The Headless Glass Platform has been in the jfx sandbox repository [1] for some time now, and we have provided a number of builds allowing users to test the headless platform. The reactions were very positive. It's mainly being used in 2 areas: testing is obviously a major usecase, especially remote testing and testing on systems where you don't want a UI to popup while developing; and applications where desktop functionality is used (e.g. printing, snapshots,...) without a UI window being shown.

I got a number of requests from developers who want to see this part of a non-sandbox build of OpenJFX. Hence, I want to start the work on adding the headless functionality in the OpenJFX main repository. If you look at the diff between the current head of the headless branch [1] and the master branch, you'll notice it almost exclusively touches a new package: com.sun.glass.ui.headless. There are some minor changes in quantum and gtk, but those can be handled separately.

Before starting the work on a JEP and a PR, I'd like to discuss the following: do we want the headless platform to be part of an existing module (javafx.graphics), or do we want it to be part of a new module?

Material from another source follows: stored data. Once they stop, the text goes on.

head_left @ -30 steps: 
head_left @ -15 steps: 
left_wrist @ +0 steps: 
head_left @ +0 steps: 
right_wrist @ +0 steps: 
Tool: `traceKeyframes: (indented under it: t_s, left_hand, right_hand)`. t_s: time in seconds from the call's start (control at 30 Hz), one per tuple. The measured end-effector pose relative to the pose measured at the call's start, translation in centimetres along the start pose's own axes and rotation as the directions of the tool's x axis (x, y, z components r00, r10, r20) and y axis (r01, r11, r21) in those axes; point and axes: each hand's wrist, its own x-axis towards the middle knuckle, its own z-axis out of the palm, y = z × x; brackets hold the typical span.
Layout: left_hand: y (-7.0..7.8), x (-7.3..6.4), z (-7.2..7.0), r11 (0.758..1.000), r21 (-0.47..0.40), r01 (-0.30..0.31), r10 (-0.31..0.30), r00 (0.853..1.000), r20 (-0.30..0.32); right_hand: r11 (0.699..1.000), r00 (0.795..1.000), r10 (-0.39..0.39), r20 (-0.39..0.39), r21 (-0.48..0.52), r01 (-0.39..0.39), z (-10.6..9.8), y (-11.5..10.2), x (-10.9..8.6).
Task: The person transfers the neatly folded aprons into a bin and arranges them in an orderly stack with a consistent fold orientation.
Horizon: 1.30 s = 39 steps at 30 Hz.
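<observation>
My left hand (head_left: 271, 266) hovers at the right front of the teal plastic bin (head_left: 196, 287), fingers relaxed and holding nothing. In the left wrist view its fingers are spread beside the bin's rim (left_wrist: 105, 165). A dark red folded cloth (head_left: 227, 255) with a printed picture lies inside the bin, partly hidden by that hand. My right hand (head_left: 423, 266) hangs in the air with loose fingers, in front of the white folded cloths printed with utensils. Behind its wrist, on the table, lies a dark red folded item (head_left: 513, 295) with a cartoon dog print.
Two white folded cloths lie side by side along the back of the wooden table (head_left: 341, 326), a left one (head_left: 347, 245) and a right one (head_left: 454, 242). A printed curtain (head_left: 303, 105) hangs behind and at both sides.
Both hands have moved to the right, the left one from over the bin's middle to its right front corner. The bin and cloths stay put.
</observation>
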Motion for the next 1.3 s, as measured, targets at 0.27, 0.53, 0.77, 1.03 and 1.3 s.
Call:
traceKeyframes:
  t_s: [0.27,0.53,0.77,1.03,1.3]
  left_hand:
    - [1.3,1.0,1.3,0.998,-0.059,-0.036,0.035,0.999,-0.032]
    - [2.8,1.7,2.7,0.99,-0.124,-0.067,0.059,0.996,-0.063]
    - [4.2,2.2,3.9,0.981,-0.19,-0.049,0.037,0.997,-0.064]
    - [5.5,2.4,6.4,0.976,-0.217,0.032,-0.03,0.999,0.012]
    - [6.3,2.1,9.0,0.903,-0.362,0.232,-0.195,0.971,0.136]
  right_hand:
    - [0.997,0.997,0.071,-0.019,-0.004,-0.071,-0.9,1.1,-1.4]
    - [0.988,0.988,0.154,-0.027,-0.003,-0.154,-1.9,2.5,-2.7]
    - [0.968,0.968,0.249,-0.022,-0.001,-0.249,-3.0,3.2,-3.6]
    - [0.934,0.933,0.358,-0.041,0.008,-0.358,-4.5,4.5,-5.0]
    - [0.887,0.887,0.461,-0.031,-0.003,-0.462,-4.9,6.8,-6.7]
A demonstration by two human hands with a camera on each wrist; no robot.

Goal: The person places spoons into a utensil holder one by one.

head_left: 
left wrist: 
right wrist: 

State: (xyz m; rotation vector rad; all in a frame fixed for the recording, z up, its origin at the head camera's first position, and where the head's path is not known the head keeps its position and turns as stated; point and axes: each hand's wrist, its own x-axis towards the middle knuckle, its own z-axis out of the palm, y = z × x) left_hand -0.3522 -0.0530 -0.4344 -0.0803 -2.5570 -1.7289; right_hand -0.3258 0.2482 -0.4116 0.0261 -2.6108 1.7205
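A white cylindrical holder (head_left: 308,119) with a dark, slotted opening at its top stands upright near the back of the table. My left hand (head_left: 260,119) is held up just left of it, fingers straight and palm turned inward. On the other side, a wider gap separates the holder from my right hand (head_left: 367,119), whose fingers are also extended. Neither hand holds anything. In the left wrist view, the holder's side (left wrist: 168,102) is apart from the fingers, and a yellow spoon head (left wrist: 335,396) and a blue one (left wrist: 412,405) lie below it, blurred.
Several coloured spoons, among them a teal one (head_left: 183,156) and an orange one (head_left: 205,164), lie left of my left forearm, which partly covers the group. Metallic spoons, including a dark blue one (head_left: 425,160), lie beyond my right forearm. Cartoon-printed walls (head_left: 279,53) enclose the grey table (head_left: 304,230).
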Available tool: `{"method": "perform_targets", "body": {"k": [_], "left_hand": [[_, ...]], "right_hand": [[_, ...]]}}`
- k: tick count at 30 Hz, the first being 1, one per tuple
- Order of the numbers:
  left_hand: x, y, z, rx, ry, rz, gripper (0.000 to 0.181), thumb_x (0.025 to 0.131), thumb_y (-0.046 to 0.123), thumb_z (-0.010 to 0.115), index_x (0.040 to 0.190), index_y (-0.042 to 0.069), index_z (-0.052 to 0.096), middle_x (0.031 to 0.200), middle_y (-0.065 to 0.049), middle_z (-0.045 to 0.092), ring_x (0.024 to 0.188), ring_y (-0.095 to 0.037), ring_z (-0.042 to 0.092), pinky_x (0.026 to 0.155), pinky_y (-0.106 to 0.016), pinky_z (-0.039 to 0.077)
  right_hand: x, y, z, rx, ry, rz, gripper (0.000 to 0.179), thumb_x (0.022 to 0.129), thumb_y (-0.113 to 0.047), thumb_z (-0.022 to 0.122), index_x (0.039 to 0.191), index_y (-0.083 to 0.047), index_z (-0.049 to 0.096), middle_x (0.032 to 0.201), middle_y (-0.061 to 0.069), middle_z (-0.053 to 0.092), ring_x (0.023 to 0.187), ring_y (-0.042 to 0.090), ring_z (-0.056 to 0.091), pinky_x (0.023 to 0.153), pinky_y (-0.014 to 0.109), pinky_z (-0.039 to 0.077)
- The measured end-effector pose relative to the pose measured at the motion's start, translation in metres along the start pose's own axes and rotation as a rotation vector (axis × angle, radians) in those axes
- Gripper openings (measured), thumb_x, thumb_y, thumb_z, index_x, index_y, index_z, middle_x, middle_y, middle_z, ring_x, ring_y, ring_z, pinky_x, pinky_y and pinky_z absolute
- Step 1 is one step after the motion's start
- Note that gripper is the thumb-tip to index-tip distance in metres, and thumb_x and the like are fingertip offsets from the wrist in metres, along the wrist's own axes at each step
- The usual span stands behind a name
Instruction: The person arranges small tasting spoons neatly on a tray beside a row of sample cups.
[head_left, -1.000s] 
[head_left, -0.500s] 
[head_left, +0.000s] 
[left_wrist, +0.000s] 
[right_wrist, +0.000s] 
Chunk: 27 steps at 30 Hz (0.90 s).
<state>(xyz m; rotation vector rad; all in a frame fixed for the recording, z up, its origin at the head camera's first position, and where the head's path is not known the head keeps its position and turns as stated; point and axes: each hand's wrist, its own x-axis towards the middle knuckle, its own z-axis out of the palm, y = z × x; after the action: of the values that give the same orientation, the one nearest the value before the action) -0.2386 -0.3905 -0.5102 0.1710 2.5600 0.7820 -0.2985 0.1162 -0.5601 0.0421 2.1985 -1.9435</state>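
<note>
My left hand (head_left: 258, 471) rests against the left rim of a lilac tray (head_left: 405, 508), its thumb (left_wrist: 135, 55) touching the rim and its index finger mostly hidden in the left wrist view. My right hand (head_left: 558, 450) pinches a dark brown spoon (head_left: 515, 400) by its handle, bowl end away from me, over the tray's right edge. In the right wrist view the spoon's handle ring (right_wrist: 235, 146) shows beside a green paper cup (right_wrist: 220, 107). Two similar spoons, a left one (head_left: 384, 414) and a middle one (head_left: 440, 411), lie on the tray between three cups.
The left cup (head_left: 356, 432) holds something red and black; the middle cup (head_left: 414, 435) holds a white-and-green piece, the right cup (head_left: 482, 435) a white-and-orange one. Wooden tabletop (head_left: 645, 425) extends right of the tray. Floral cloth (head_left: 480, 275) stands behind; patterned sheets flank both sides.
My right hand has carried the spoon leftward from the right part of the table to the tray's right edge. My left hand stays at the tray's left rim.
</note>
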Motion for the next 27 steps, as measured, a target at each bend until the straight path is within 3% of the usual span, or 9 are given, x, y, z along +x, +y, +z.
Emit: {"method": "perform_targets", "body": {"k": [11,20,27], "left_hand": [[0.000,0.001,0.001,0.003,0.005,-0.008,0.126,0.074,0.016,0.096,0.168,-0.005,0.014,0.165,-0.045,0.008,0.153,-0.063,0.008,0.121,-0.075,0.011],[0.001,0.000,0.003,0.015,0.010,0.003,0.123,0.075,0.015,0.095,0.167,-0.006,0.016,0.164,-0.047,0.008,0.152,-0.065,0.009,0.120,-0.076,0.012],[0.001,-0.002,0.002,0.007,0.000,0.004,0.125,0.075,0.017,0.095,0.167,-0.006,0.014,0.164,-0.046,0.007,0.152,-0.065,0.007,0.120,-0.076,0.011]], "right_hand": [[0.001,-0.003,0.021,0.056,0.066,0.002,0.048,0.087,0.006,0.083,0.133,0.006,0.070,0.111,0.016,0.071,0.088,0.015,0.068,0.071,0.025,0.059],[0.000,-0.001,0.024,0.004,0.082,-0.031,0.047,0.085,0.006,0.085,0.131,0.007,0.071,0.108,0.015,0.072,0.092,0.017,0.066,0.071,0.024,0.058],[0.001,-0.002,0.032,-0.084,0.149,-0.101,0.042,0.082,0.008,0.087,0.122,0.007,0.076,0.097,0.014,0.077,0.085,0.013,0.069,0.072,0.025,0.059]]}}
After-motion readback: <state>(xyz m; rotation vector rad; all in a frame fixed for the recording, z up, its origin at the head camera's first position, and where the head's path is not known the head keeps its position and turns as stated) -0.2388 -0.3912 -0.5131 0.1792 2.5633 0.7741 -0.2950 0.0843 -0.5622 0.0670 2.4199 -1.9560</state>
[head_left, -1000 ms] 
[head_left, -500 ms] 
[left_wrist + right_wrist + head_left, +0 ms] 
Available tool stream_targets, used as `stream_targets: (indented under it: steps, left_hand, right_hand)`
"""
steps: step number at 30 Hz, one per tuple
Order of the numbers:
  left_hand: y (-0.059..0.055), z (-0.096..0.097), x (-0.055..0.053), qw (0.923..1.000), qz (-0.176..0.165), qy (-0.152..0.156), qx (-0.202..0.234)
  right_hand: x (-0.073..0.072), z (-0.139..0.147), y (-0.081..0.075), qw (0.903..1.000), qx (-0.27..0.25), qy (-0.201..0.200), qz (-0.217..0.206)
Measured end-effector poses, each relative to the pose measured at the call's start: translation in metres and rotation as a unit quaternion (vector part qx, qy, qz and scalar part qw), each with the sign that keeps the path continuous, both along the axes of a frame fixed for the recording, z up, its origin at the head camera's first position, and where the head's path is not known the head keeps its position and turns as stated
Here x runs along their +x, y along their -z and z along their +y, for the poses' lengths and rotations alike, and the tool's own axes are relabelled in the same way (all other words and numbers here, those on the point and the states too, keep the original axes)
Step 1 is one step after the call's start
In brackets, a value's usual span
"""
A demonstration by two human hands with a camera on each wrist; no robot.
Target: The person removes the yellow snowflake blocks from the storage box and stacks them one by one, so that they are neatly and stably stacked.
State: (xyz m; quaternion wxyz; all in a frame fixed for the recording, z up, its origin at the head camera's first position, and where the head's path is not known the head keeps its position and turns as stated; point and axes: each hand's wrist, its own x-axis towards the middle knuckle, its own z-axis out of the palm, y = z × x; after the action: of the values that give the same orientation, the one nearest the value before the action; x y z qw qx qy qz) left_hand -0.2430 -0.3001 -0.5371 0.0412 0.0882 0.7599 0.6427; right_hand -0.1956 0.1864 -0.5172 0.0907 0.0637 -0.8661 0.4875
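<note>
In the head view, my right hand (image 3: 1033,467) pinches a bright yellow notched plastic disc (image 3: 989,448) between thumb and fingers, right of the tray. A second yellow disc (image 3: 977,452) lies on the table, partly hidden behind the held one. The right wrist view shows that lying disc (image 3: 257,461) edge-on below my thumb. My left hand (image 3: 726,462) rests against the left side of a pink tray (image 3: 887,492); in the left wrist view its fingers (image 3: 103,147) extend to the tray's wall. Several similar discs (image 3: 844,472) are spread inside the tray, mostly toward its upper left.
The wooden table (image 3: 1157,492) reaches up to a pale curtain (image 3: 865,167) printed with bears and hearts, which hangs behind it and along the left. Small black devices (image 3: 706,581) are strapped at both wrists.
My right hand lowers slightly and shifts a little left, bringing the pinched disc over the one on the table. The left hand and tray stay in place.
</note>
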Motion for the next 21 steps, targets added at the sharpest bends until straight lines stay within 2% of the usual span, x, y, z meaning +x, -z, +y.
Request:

Currently, all glass platforms are part of the same module (javafx.graphics), and different SDKs contain different implementations -- with the Java top-level API being the same in all modules.

Apart from Monocle, there is a (non-official) 1-1 match between OS platform and glass platform (e.g. linux using GTK, MacOS using mac, iOS using ios,...). Therefore, the jmods, which are OS-specific, can be (and are) organized in a way that they only contain the code that is relevant to the target OS. It would be bad if the javafx.graphics jmod for linux contained the windows-specific glass platform. Monocle violates this rule, because it is platform-independent (at its own top-level, that is, because inside Monocle are a bunch of platform-specific components). Our "official" builds do not include Monocle, but we also offer builds with monocle, and it is pretty confusing. There is some logic in the current build.gradle that either includes or excludes monocle from the modules.

I want to avoid this confusion with the Headless Platform.
It is clear that a javafx.graphics module for MacOS should not contain code for Windows, but should it contain code for Headless? I would expect the answer to be "no". But then, how can developers use the Headless Platform? The bad scenario is the one that currently is used with monocle, where the answer is: "It depends". If you download a "monocle SDK", then the javafx.graphcis jmod contains monocle, and your SDK can use monocle, hence setting glass.platform=Monocle will work. But with a regular build, the same will not work.

Therefore, I believe it is worth considering the Headless Platform to move into its own module. If developers want to leverage the Headless Platform, they need to add the module. This requires work in the javafx.graphics module, as the headless code requires access to con.sun.glass.ui code, but I don't see any major issues here -- although I don't want to underestimate the work needed to securely add "glass providers" inside javafx.graphics. The latter might open the road to external glass implementations being added at runtime in specific configurations.

A drawback I see for this approach is that the Headless Platform is then treated differently from the other (existing) platforms. The GTK, mac, win, android, ios platforms are all part of a single module, where the Headless Platform would be in its own module. As explained before, there is a very good reason for this (the 1-1 match between those platforms and the target system OS), so I don't see that as an ugly thing.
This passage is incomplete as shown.